■ Assigned task ■
Every line from the top of the material through the line holding "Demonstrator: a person" should be copied exactly, and only those lines.

= = =

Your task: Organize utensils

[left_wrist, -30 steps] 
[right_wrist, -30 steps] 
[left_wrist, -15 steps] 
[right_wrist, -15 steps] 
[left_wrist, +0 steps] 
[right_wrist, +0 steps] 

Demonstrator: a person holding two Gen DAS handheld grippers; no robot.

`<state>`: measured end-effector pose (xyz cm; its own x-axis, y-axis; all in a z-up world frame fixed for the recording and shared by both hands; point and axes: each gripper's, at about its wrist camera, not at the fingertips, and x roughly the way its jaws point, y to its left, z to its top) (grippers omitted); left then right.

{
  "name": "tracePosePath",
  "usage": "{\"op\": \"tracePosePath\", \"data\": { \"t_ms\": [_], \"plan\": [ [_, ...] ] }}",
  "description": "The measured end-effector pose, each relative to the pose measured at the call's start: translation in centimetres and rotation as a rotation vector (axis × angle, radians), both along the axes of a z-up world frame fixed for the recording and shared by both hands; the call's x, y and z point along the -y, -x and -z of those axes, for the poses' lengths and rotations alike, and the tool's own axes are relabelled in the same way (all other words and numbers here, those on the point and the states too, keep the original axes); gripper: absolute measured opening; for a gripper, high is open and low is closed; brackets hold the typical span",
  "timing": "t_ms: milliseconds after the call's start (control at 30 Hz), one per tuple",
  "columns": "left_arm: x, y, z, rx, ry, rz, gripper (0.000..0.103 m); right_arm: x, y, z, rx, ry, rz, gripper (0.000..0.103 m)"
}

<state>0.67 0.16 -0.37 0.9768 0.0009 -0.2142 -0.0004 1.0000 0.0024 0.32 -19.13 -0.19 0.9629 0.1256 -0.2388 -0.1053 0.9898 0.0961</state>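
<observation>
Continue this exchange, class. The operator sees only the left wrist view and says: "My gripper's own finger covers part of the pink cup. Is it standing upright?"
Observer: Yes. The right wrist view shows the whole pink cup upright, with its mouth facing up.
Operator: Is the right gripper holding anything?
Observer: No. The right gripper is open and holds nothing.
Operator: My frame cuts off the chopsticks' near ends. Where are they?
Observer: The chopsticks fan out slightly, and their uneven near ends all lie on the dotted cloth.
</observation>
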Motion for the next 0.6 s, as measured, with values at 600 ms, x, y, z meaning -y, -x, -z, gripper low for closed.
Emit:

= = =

■ Answer ■
Your task: Organize utensils

[left_wrist, -30 steps] 
[right_wrist, -30 steps] 
[left_wrist, -15 steps] 
[right_wrist, -15 steps] 
[left_wrist, +0 steps] 
[right_wrist, +0 steps] 

Demonstrator: a person holding two Gen DAS handheld grippers; no robot.

Response complete; there is no more output.